Loving Somerset House. Photo: Catherine Mack

One of London’s greatest icons is the Underground Map. Designed in 1931 by Harry Beck, his mass of multicoloured lines will lead you horizontally, vertically or diagonally from one end of this sprawling city to the other. But it isn’t really the bowels of the city that appeal to me for a family visit.  If you really want to breathe in London life, you never actually have to leave the banks of the river. The Thames is London’s artery; a tidal, working river which led us into endless nooks and crevices of London’s past and present.

A family weekend on the Thames really requires a boat and, if you book well in advance  you can stay on a luxurious barge overlooking Kew Gardens (www.bushhouseboat.co.uk). We were after something a little more central, however, so we opted for the family-friendly Novotel Hotel in the heart of Waterloo, nestled into a leafy corner just off the riverbank at Lambeth Bridge. Our spacious fifth floor room overlooked The London Eye, Lambeth Palace, and the Houses of Parliament with Big Ben giving us our early morning call.

Walking around London can be a bit of a nightmare with children, until you discover The Thames Path.
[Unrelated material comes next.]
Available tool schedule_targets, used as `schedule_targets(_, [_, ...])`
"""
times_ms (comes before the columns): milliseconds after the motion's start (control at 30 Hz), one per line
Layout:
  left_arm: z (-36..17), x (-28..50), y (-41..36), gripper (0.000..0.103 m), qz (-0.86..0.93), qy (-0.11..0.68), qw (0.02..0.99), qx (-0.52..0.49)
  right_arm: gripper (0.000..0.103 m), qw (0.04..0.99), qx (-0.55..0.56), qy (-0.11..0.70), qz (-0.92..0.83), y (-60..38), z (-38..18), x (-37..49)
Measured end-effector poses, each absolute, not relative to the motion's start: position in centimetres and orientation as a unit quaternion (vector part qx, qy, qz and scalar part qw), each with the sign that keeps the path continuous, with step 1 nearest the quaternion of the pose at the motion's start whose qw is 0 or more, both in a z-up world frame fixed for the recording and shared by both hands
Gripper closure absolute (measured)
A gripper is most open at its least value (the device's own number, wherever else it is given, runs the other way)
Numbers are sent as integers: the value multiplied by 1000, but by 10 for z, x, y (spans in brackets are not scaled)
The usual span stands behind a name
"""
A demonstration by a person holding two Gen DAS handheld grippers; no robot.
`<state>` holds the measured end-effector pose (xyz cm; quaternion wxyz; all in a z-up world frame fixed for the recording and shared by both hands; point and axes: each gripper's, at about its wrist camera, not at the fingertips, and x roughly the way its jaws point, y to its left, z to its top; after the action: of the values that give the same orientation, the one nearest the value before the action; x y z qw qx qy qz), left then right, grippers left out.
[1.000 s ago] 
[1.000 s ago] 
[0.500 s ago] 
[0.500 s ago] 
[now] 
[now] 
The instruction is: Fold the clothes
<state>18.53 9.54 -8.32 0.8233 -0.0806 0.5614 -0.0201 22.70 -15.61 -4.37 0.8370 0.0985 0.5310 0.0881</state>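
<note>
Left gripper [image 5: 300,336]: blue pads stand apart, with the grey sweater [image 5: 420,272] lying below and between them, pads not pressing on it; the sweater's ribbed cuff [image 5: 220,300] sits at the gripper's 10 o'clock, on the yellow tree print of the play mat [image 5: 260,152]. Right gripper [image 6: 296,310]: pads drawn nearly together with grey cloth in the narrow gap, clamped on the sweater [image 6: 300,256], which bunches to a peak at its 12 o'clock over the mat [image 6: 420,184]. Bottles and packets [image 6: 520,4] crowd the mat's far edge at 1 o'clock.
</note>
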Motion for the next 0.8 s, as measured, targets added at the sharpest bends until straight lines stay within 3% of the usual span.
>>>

It is traffic-free, tree-lined and only a minute’s stroll from our hotel, so it made for easy planning, with our daily itinerary starting to revolve around bridges. A short stroll down the Path to Waterloo Bridge led us to our first river spot at Somerset House. Since it was built in 1547, this has been a royal residence, a naval centre, a tax office and, most recently, a collection of art galleries. But it’s what is hidden behind Somerset House’s austere frontage which really made us smile – a giant courtyard flowing with water from about fifty fountains. Enjoy the art inside by all means, but the picture on the children’s’ faces as they run around outside, getting totally soaked, is truly priceless. We had come prepared with towels and togs for the boys, as we sat back and sipped a glass of wine enjoying the freedom and general wild abandon that this place invites.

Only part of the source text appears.